Well, this is all in the arena of the Second Amendment being one heavy political tool on all of these lawmakers. I'm tired of hearing lawmakers telling me what can pass and what won't pass. Let's listen to the American people for a moment and stop rendering judgment on what's going to have the votes and what's not going to have the votes. The fact is the American people are positioned. We're going to find out within the next few weeks whether Sandy Hook was the 9/11 of gun violence in this country. [See video after jump. MP3 audio here.]

To be fair, Schultz most likely used the 9/11 comparison to mean Newtown is a seminal cultural moment that can unite Americans around a common enemy. But then again, the common enemy seems to be law-abiding gun owners, as the vast majority of owners of so-called assault weapons use them peacefully for self-defense and target shooting.

Leaving aside for a moment the offensiveness of the comparison -- particularly to 9/11 victims and their families -- Schultz seems to forget that while 9/11 did unite the country together, the resulting anti-terrorism measures have faced fierce partisan backlash from the Left.

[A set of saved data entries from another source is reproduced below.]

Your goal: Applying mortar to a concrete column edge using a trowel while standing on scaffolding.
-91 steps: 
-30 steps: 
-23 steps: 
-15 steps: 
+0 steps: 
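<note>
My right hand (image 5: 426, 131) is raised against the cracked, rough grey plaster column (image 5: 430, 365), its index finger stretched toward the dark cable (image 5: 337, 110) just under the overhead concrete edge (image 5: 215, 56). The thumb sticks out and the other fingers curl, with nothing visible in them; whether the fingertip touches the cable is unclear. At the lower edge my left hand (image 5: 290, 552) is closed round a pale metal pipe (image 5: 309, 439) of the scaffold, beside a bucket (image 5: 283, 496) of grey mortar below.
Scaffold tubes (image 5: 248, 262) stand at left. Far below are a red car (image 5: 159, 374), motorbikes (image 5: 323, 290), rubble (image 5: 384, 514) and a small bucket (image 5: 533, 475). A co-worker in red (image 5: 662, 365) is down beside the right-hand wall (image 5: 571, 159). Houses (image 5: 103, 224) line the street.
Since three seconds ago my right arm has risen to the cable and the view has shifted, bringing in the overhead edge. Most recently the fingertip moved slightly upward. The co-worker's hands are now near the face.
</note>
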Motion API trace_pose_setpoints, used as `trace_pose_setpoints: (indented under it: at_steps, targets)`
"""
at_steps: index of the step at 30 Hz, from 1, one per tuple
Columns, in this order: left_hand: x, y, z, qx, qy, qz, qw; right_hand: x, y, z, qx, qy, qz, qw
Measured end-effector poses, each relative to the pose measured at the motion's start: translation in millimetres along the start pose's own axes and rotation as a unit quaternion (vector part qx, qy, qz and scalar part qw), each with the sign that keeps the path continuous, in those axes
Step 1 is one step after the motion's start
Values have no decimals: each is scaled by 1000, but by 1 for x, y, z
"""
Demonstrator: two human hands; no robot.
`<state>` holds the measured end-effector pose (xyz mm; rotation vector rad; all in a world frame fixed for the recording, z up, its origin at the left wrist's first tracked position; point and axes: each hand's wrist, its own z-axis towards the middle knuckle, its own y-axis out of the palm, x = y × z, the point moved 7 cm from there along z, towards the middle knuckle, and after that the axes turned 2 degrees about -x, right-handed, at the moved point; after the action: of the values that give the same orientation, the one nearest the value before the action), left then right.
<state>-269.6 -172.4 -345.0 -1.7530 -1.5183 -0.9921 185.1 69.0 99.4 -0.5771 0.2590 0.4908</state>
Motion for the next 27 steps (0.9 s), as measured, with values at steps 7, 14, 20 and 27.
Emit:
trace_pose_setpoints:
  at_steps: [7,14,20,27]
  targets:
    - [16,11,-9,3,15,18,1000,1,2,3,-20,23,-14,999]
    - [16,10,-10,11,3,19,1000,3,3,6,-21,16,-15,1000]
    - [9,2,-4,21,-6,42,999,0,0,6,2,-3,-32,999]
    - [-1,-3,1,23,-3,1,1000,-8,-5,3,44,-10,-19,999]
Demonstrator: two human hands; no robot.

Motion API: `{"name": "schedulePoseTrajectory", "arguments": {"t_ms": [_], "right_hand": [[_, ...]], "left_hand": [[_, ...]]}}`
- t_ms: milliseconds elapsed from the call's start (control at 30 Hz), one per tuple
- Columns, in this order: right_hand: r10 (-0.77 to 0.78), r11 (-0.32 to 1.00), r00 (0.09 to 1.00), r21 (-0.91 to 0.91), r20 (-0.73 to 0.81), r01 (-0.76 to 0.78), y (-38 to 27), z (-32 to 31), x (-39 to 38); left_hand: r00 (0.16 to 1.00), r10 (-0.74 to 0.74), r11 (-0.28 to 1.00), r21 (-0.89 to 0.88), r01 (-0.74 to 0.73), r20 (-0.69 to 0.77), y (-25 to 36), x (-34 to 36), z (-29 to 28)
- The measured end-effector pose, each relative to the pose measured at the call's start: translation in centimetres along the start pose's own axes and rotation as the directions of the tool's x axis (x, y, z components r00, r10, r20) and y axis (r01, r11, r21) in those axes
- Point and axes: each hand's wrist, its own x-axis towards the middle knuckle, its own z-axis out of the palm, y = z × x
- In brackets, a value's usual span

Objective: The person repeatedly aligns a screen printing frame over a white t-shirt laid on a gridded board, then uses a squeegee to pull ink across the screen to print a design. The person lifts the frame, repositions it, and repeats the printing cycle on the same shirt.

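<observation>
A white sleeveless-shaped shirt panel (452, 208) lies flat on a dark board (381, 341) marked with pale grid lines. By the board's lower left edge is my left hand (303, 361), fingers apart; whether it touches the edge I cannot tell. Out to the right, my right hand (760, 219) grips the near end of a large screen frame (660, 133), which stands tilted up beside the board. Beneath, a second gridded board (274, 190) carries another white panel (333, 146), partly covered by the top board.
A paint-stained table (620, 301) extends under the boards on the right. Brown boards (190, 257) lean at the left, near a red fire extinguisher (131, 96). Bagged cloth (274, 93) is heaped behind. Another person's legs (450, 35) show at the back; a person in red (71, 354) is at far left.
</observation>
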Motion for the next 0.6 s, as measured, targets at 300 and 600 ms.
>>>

The PATRIOT Act, unmanned drone strikes on civilians, Guantanamo Bay, and of course the all-too-personal TSA pat-downs all remain unpopular with liberals, many of whom don't doubt that these policies have made it harder, almost impossible for another 9/11-style attack to occur on U.S. soil. Even so, liberals remind us, that is not an acceptable cost to pay for diminished freedom.

By using the 9/11 comparison, Schultz unwittingly opened up himself to that rebuttal: even if stringent gun control were to prove somewhat successful in preventing future mass shootings, it comes at a cost to constitutional liberty.

See relevant transcript below.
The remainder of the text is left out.